# [Your task]
Give the data again exactly, without its images.
*****
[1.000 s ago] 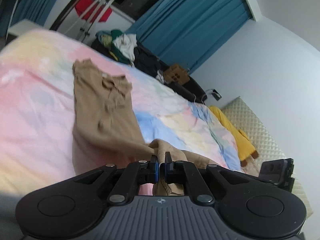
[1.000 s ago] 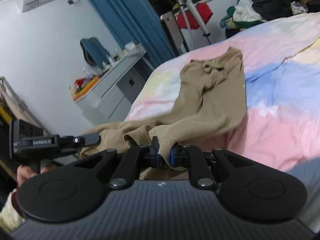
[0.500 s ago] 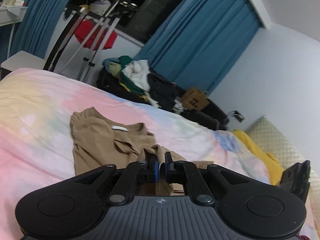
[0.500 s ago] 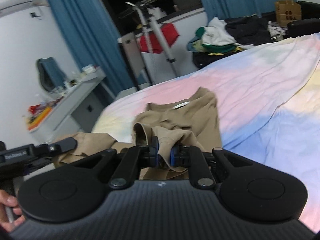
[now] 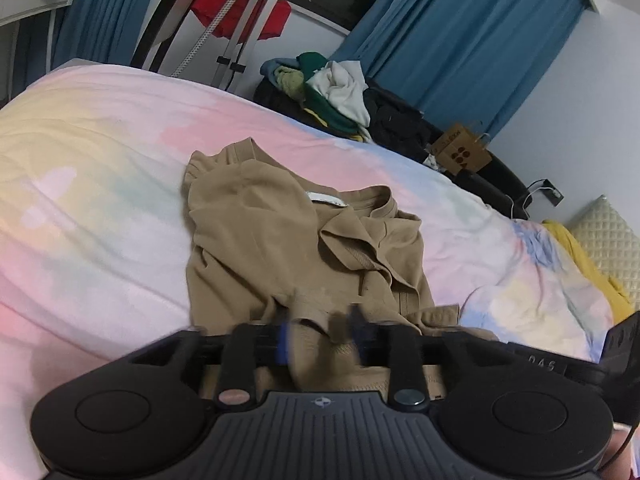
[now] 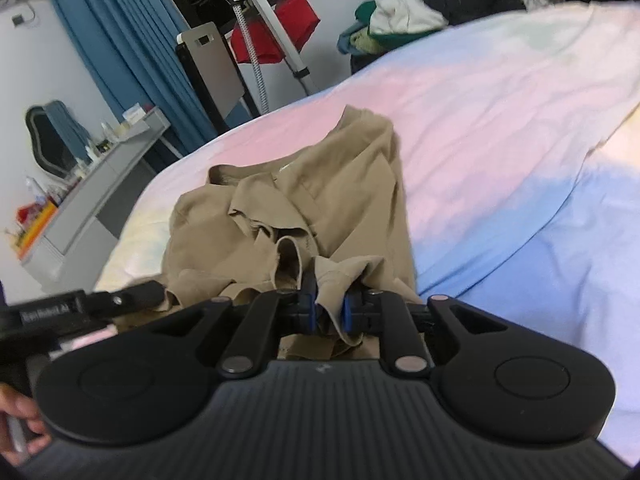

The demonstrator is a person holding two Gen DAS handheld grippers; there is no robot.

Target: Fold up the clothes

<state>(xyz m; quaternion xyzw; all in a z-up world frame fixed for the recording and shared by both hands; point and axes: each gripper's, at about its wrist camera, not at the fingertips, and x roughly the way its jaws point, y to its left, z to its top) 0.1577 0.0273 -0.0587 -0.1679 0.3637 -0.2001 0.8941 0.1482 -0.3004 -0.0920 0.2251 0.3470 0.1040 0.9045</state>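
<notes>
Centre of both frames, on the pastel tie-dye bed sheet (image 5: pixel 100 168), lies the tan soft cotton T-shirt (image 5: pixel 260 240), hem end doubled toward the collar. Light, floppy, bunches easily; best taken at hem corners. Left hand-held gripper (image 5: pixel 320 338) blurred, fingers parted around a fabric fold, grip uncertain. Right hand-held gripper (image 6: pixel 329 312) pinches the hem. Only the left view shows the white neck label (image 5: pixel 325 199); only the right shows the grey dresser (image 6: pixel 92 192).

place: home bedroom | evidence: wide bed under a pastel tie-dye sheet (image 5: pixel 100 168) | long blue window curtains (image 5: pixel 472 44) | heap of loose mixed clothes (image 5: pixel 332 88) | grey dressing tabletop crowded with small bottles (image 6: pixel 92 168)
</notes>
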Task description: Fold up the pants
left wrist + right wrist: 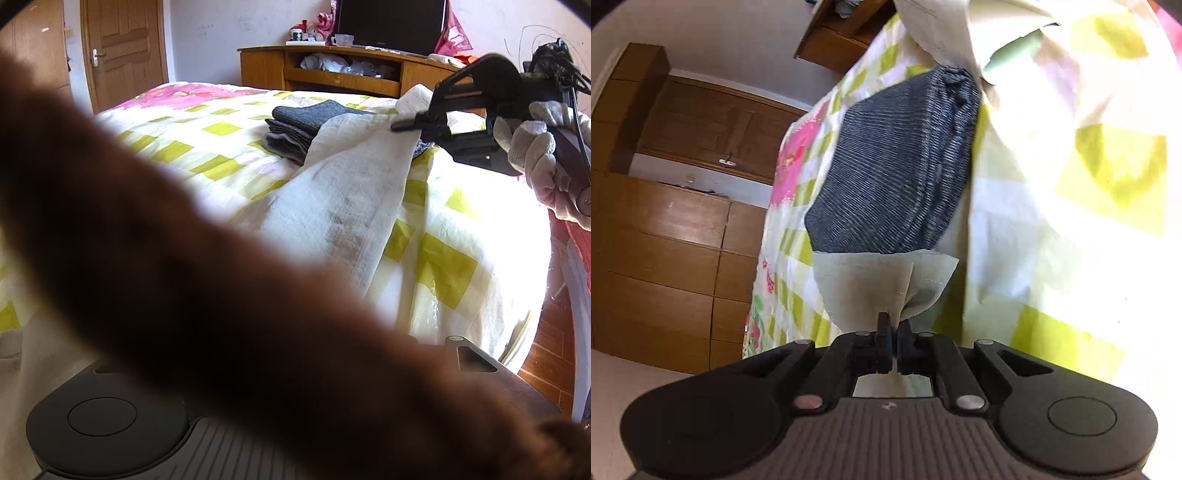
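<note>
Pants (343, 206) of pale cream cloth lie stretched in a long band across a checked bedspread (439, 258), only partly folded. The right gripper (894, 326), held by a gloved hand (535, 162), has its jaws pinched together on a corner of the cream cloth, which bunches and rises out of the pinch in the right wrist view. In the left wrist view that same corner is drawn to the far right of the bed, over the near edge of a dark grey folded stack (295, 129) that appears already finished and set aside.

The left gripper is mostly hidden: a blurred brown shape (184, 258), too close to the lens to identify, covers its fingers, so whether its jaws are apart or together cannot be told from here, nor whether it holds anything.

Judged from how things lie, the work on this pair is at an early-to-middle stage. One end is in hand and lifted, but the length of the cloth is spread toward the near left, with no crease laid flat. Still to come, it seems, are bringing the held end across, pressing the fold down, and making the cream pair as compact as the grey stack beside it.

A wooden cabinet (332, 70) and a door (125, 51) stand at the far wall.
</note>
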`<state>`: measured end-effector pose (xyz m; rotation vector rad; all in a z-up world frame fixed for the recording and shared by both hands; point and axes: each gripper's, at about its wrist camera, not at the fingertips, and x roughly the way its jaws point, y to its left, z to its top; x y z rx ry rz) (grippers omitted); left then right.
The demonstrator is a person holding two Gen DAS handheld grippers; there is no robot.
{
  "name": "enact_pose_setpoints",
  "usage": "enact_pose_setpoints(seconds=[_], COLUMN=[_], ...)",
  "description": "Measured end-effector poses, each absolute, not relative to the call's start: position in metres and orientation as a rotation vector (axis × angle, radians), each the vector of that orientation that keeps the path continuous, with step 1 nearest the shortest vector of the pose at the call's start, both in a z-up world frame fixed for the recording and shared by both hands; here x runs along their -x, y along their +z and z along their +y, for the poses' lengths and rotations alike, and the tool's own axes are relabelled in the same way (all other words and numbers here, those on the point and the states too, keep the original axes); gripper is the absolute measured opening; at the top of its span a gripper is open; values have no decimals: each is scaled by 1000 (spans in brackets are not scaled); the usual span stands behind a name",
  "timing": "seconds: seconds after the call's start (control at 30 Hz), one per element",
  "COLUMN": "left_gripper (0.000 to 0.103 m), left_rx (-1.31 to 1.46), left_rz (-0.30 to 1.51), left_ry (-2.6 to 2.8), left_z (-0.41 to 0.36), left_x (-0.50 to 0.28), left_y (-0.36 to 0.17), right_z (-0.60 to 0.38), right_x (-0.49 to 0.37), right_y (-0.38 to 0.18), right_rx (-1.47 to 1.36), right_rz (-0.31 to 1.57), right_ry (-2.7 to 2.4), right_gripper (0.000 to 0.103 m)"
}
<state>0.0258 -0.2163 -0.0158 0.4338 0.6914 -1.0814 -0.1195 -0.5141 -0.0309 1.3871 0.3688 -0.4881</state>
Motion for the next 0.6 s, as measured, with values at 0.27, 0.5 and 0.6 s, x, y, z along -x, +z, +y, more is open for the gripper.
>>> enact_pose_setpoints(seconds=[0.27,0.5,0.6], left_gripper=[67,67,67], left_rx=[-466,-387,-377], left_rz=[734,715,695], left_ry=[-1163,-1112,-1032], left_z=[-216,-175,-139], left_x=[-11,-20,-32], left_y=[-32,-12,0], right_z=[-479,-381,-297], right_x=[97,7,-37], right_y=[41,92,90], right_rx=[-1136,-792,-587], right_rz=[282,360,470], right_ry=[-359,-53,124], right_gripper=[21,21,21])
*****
# [Task result]
[1.000 s ago] 
[1.000 s ago] 
[0.500 s ago] 
[0.500 s ago] 
[now] 
[now] 

The demonstrator is a person holding two Gen DAS handheld grippers; there is no robot.

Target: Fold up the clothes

<state>(xyz m; quaternion xyzw; all in a z-up world frame fixed for the recording and shared by both hands; point and axes: each gripper's, at about its wrist camera, not at the fingertips, and x roughly the way its jaws point, y to its left, z to its top) 0.1577 0.0273 -0.0587 -0.1679 0.3637 -0.2001 0.8941 0.1482 -0.3004 -0.0920 0.2251 0.3470 0.1040 0.9045</state>
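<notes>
Centre of both frames, on the pastel tie-dye bed sheet (image 5: pixel 100 168), lies the tan soft cotton T-shirt (image 5: pixel 260 240), hem end doubled toward the collar. Light, floppy, bunches easily; best taken at hem corners. Left hand-held gripper (image 5: pixel 320 338) blurred, fingers parted around a fabric fold, grip uncertain. Right hand-held gripper (image 6: pixel 329 312) pinches the hem. Only the left view shows the white neck label (image 5: pixel 325 199); only the right shows the grey dresser (image 6: pixel 92 192).

place: home bedroom | evidence: wide bed under a pastel tie-dye sheet (image 5: pixel 100 168) | long blue window curtains (image 5: pixel 472 44) | heap of loose mixed clothes (image 5: pixel 332 88) | grey dressing tabletop crowded with small bottles (image 6: pixel 92 168)
</notes>
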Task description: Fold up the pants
left wrist + right wrist: 
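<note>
Pants (343, 206) of pale cream cloth lie stretched in a long band across a checked bedspread (439, 258), only partly folded. The right gripper (894, 326), held by a gloved hand (535, 162), has its jaws pinched together on a corner of the cream cloth, which bunches and rises out of the pinch in the right wrist view. In the left wrist view that same corner is drawn to the far right of the bed, over the near edge of a dark grey folded stack (295, 129) that appears already finished and set aside.

The left gripper is mostly hidden: a blurred brown shape (184, 258), too close to the lens to identify, covers its fingers, so whether its jaws are apart or together cannot be told from here, nor whether it holds anything.

Judged from how things lie, the work on this pair is at an early-to-middle stage. One end is in hand and lifted, but the length of the cloth is spread toward the near left, with no crease laid flat. Still to come, it seems, are bringing the held end across, pressing the fold down, and making the cream pair as compact as the grey stack beside it.

A wooden cabinet (332, 70) and a door (125, 51) stand at the far wall.
</note>
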`<state>`: measured end-effector pose (xyz m; rotation vector rad; all in a z-up world frame fixed for the recording and shared by both hands; point and axes: each gripper's, at about its wrist camera, not at the fingertips, and x roughly the way its jaws point, y to its left, z to its top; x y z rx ry rz) (grippers omitted); left then right.
The demonstrator is a person holding two Gen DAS handheld grippers; there is no robot.
{
  "name": "enact_pose_setpoints",
  "usage": "enact_pose_setpoints(seconds=[_], COLUMN=[_], ...)",
  "description": "Measured end-effector poses, each absolute, not relative to the call's start: position in metres and orientation as a rotation vector (axis × angle, radians), each the vector of that orientation that keeps the path continuous, with step 1 nearest the shortest vector of the pose at the call's start, both in a z-up world frame fixed for the recording and shared by both hands; here x runs along their -x, y along their +z and z along their +y, for the poses' lengths and rotations alike, and the tool's own axes are relabelled in the same way (all other words and numbers here, those on the point and the states too, keep the original axes); gripper is the absolute measured opening; at the top of its span a gripper is open; values have no decimals: each is scaled by 1000 (spans in brackets are not scaled); the usual span stands behind a name",
  "timing": "seconds: seconds after the call's start (control at 30 Hz), one per element",
  "COLUMN": "left_gripper (0.000 to 0.103 m), left_rx (-1.31 to 1.46), left_rz (-0.30 to 1.51), left_ry (-2.6 to 2.8), left_z (-0.41 to 0.36), left_x (-0.50 to 0.28), left_y (-0.36 to 0.17), right_z (-0.60 to 0.38), right_x (-0.49 to 0.37), right_y (-0.38 to 0.18), right_rx (-1.47 to 1.36), right_rz (-0.31 to 1.57), right_ry (-2.7 to 2.4), right_gripper (0.000 to 0.103 m)"
}
<state>0.0258 -0.2163 -0.0158 0.4338 0.6914 -1.0814 -0.1195 -0.5141 -0.0309 1.3871 0.3688 -0.4881</state>
Motion for the next 0.6 s, as measured, with values at 0.27, 0.5 and 0.6 s, x, y, z along -x, +z, +y, more is open for the gripper.
>>> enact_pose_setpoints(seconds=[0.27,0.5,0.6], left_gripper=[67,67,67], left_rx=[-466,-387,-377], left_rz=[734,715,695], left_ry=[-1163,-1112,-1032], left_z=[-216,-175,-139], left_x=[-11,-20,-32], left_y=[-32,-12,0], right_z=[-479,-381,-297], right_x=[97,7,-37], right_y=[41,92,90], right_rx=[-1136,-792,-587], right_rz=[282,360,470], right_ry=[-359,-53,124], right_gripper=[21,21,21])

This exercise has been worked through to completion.